With recent improvements in surgical skills, as mentioned above, it seems that tamponade with an MCTR will be more effective in our case. In addition, we could treat the cataract and avoid secondary surgery. Compared with other methods already used to treat cyclodialysis, our method is potentially more effective, easier to perform, reduces operation time, causes less trauma, and shortens recovery time. The surgical method can be adjusted according to the patient’s specific condition. For example, in patients with zonular loss, the surgeon can insert another CTR in the capsular bag to stabilize the lens, as we have performed in an unreported case. This surgery can be used for traumatic and iatrogenic cyclodialysis, especially in patients with cyclodialysis and cataract.

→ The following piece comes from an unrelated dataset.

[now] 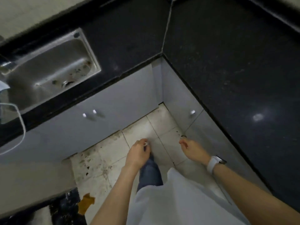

Satisfactory closure of the cyclodialysis is not only dependent on the moderate internal compression elicited by the MCTR but is also on the severity of postoperative inflammation. Hypertony on postoperative day 1 is thought to be due to the recovery of aqueous humor production by the ciliary body and partial functional recovery of the trabecular meshwork [14]. The IOP returns to normal after full functional recovery of the trabecular meshwork, permitting discontinuation of anti-glaucoma eye-drops. The recovery of the choroidal detachment on postoperative day 1 was due to hypertension and closure of the cyclodialysis cleft. Detachment of the ciliary body had completely recovered by 3 months after surgery in our case, and we think that the suprachoroidal effusion had a high protein concentration, and took some time to be completely absorbed.

Conclusions

In conclusion, phacoemulsification with IOL implantation and insertion of an MCTR in the ciliary sulcus is a relatively safe, effective, minimally invasive method to repair cyclodialysis in cataract patients. More cases and long-term follow-up data are needed to validate the effectiveness of this method.